At the moment we are trying to sell space to people saying there are spin off technologies that they do benefit from already and will benefit from in the future.

Why don't we try and sell the masses something they do want now, and make it so that the spin off of it is going to be essential for our space activities.

Example:
food production:
We have a massive problem with our current farming practices. We are depleting the ecological systems that farming depend on and the governments are too slow to react and are way too shrot sighted to invest serious money into drastical improvements in practices and production.

Farming enterprises on small scale also lack vision, and we have the majority of the industry stuck doing practices that are at least 100 years out dated.

More efficient food production is not only crucial if we want to provide food for our bloated population, but also if we want to do it without completely wrecking the biosphere and destroying other pleasures we believe people should be able to enjoy. Things like tourism, healthy food, water, healthy environments to live in.

We have the choice of all of us going vegan, but it would require more land to be made available for cropping. Cropping itself has massive environmental impacts with requiring irrigation, and fertilisers to increase yealds. We are using around South America sized land mass for these kinds of activities. If we increased that we would need to use more water taken from rivers and ground water aquifers, or develop more drought resistant crops that can grow in areas we are doing grazing at the moment. We also use some of these crops as animal feed to make protein and fats out of. The alarming bit is that in south america itself the rainforests are being cut down for cropping to produce soy to be fed to animals so we can eat beef. Also for grazing land for beef. Most of it is eaten in those countries, but the biodiversity losses will be felt by everybody on the globe.

We utilise roughly the size of Africa for grazing where we turn grasses into protein, fats and sugars, using animals and the bioreactors in their stomachs.

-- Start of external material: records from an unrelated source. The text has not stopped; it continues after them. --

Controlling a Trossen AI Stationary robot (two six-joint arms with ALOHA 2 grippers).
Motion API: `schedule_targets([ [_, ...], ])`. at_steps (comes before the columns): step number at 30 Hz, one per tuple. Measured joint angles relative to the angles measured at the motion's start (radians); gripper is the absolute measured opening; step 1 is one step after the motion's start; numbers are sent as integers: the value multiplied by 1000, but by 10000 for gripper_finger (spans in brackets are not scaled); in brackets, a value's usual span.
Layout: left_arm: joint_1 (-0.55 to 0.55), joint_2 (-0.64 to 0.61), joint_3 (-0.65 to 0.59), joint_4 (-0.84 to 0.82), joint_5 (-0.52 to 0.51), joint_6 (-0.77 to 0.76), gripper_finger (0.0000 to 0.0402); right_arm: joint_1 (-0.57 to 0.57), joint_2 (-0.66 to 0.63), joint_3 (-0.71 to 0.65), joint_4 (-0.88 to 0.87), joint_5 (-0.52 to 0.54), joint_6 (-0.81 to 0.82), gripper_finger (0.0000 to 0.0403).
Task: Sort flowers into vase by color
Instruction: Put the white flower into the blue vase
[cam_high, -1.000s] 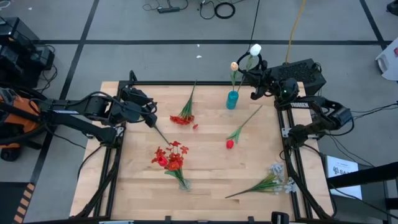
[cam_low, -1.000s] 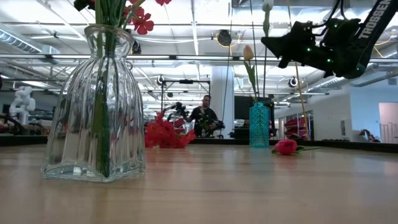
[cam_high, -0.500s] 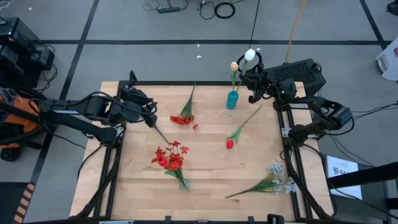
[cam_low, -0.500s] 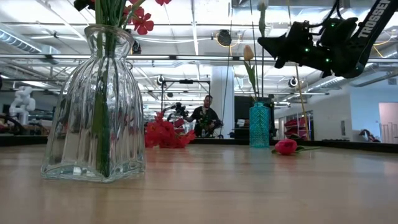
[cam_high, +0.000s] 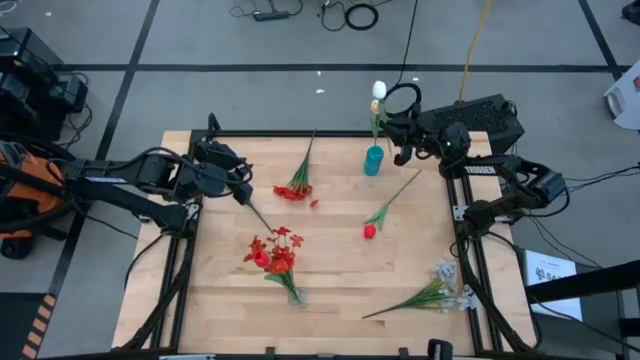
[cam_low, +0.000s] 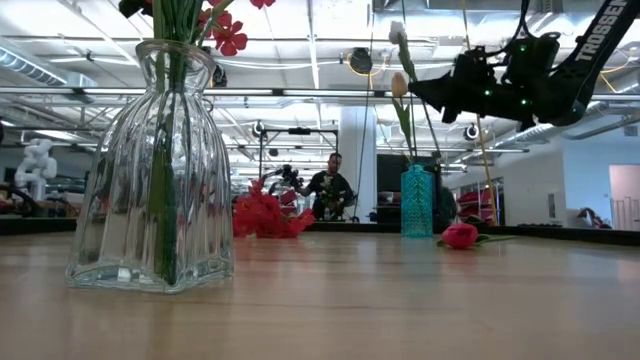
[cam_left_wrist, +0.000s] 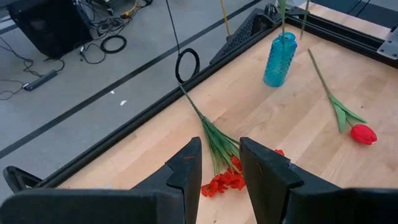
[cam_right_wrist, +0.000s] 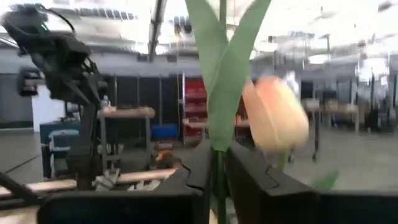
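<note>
A blue vase (cam_high: 373, 160) stands near the table's far edge with a peach tulip (cam_high: 377, 106) in it. My right gripper (cam_high: 396, 132) is above the vase, shut on the stalk of a white tulip (cam_high: 379, 90), whose bud stands next to the peach one. A clear glass vase (cam_high: 295, 294) holds red blossoms (cam_high: 272, 250). On the table lie a red blossom cluster (cam_high: 293, 188), a red rosebud (cam_high: 369, 231) and a pale spray (cam_high: 440, 292). My left gripper (cam_high: 243, 192) hovers open at the left, with nothing in it. My right gripper pinches the white tulip's thin green stalk (cam_right_wrist: 219, 186) between its two fingers, below the leaves (cam_right_wrist: 224, 74). The fingers come about level from the table's right side and lie across the stalk. The tulip stands tilted, its bud (cam_low: 398, 32) high, its lower end running down to the blue vase's mouth (cam_low: 418, 166).
The black frame rail (cam_high: 300, 133) runs along the table's far edge behind the blue vase. Cables and a black ring (cam_left_wrist: 187, 65) lie on the floor beyond it. Bare wood lies between the two vases in the table's middle.
My right gripper has shifted a little toward the table's left and tipped. The white tulip has leaned with it: its bud has swung left and now stands beside the peach tulip over the blue vase.
</note>
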Motion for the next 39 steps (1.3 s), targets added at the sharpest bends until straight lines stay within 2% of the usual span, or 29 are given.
schedule_targets([
  [5,0,0,0,0,0,0,115,0,-2,0,191,5,58,47],
  [14,0,0,0,0,0,0,115,8,-1,0,191,17,113,44],
  [17,0,0,0,0,0,0,115,16,-2,0,192,-28,133,29],
  [20,0,0,0,0,0,0,115,37,-2,0,192,-120,171,7],
  [27,0,0,0,0,0,0,115,125,-2,0,154,-267,255,3],
  [32,0,0,0,0,0,0,115,198,-2,0,-30,-306,234,1],
  [35,0,0,0,0,0,0,115,236,-2,0,-180,-288,164,1],
  [39,0,0,0,0,0,1,115,285,-2,50,-464,-259,53,1],
])
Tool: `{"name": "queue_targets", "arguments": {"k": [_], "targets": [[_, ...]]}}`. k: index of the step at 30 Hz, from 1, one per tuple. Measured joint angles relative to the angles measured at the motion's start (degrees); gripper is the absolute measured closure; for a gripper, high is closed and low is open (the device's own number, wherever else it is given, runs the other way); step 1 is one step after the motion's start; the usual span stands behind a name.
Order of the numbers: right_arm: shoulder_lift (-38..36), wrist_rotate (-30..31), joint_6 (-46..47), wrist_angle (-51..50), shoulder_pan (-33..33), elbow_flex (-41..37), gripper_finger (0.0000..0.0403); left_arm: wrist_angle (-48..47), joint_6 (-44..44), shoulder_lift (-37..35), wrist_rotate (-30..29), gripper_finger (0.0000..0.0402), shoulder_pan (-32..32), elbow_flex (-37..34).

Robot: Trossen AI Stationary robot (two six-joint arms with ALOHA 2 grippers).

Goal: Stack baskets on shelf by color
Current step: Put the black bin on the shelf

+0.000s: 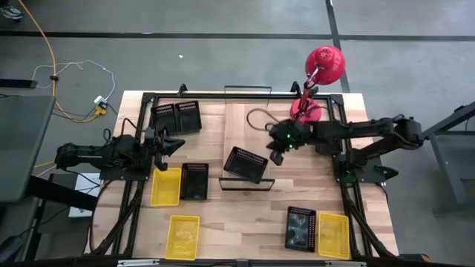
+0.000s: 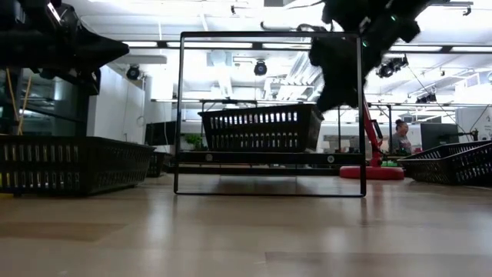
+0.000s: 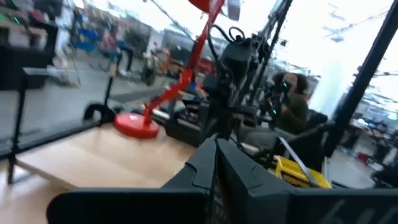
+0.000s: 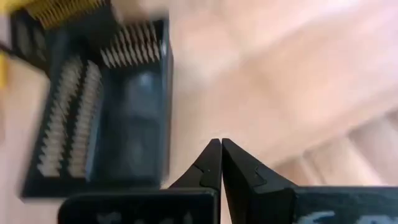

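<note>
A black basket (image 1: 246,163) sits slightly askew on the shelf (image 1: 239,130), a light-wood board between thin black wire end frames, near the frame on the table's near side (image 1: 245,184). In the low view the basket (image 2: 261,127) rests by its bottom on the raised board (image 2: 269,158). My right gripper (image 1: 276,156) hangs shut just above and to the right of this basket, tilted downward; its wrist view shows the shut gripper (image 4: 221,149) over bare wood, with the basket (image 4: 99,124) off to one side. My left gripper (image 1: 174,142) waits shut at the table's left.
Two black baskets (image 1: 177,116) lie at the far left. A yellow (image 1: 166,185) and a black one (image 1: 194,181) lie at the left, and a yellow one (image 1: 183,236) lies near the front. A black (image 1: 300,228) and a yellow one (image 1: 333,234) lie at the near right. A red lamp (image 1: 315,81) stands at the far right.
</note>
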Motion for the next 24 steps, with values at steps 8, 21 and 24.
{"name": "queue_targets", "arguments": {"k": [8,21,24], "targets": [[2.6,0.4,7.7,-2.7,-1.6,12.7,0.0403,6.6,-5.9,0.1,-5.0,0.0398,0.0,0.0],[0.6,1.5,16.5,-20.3,8.7,16.0,0.0403,11.6,-14.4,0.5,-5.2,0.0398,0.0,0.0],[-0.8,5.0,18.1,-24.8,12.7,15.9,0.0403,11.9,-16.3,3.0,-3.0,0.0398,0.0,0.0]]}}
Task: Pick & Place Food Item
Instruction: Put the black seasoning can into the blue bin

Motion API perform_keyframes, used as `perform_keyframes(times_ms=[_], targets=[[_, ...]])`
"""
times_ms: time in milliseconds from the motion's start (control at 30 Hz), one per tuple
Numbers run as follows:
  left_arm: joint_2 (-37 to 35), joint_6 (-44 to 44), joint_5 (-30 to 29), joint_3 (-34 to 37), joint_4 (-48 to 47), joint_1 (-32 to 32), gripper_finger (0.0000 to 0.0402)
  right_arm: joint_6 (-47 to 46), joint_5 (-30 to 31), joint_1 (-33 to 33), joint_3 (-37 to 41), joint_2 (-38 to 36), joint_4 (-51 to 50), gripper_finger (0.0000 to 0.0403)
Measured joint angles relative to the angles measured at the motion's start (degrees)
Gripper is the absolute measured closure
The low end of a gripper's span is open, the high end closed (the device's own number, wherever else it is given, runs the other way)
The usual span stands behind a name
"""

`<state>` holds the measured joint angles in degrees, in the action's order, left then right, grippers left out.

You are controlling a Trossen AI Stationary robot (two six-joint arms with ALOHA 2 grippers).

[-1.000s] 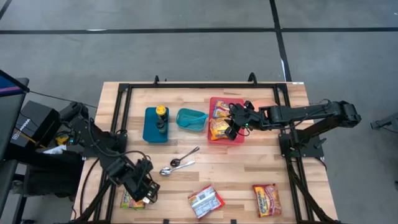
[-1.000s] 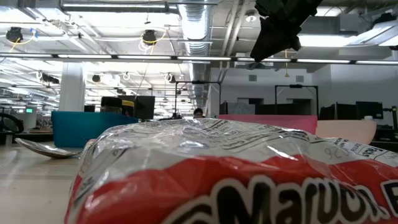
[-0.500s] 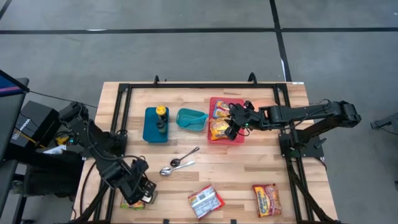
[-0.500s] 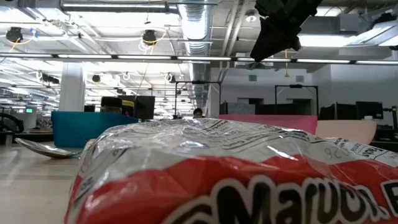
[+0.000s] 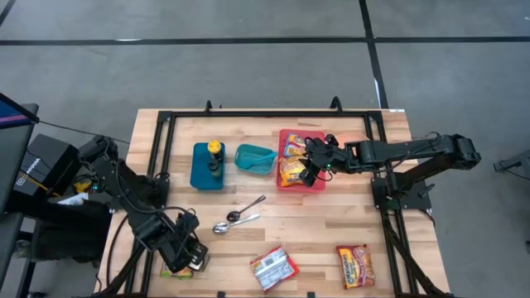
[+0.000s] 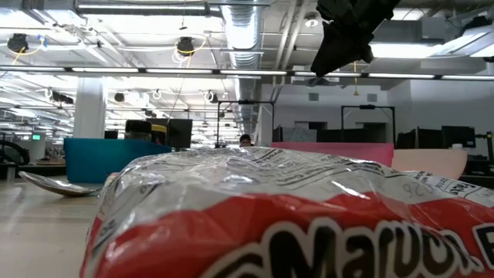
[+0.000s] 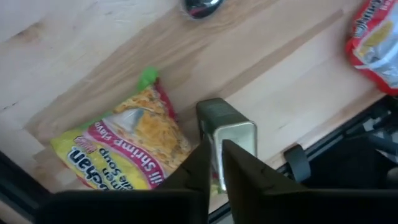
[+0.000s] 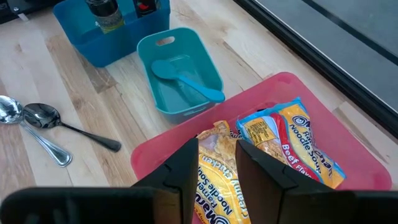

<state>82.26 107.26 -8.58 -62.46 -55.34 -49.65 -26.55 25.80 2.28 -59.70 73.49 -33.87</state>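
A yellow and green noodle packet (image 5: 171,270) (image 7: 118,155) lies flat on the wood near the table's front left corner. My left gripper (image 5: 186,261) (image 7: 216,152) points steeply down over the packet's edge; its fingers are almost together, leaving a thin slit with nothing in it. My right gripper (image 5: 308,172) (image 8: 217,155) (image 6: 347,31) hangs open above the red tray (image 5: 282,184) (image 8: 348,162). Two noodle packets (image 8: 292,140) (image 8: 214,186) lie in that tray. Whether the left fingers touch the packet cannot be told.
A silver and red packet (image 5: 273,266) (image 6: 293,216) and a red and yellow packet (image 5: 354,265) lie near the front edge. Two spoons (image 5: 236,219) lie mid-table. Behind them stand a blue bin with a bottle (image 5: 209,165) and a teal bin (image 5: 255,157). Black frame rails border the table.
My left gripper has shifted a little toward the table's left edge and now stands over the yellow and green packet's edge. The packet has stayed where it lay.
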Motion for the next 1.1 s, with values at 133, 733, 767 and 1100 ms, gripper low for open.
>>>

The process is highly inefficient because the animal itself needs to use up a significant portion of the available energy to just staying alive and feeding itself. Not to mention the environmental costs in terms of water usage, soil degradation and erosion, spread of exotic species, biodiversity losses because of land clearing etc...Serious issues and not much is being done.

A solution that we could use to increase agricultural production is to use bioreactors to turn the cellulose of plants /what herbivores with their internal bioreactors do/ into proteins, sugars and fats we can eat, cutting out the middle man the animal itself. We could machine graze the current grazing lands reducing the impact on the pasture, reducing water usage requirements, and increasing efficiency by having more control over when and how much we graze. We can also have more species rich pastures and healthier grassland ecosystems requiring less fertilizers and high energy inputs. /well in theory/

We know insects are way more efficient than vertebrates in terms of turning plant material into proteins because they don't need energy to heat their bodies. They also probably make big savings on having smaller less complex nervous systems as well. Their survival strategy is in large numbers instead of large body size, their requirements for "intelligence" is way lower, thus lower energy use.

Now imagine the savings if we utilise microbes for changing undigestable cellulose into digestable sugars, proteins, fats. We can utilise a wide range of microbes for the job, both procaryotes and eucaryotes, and we have the ability to insert and mix genes to tweak the products they would produce.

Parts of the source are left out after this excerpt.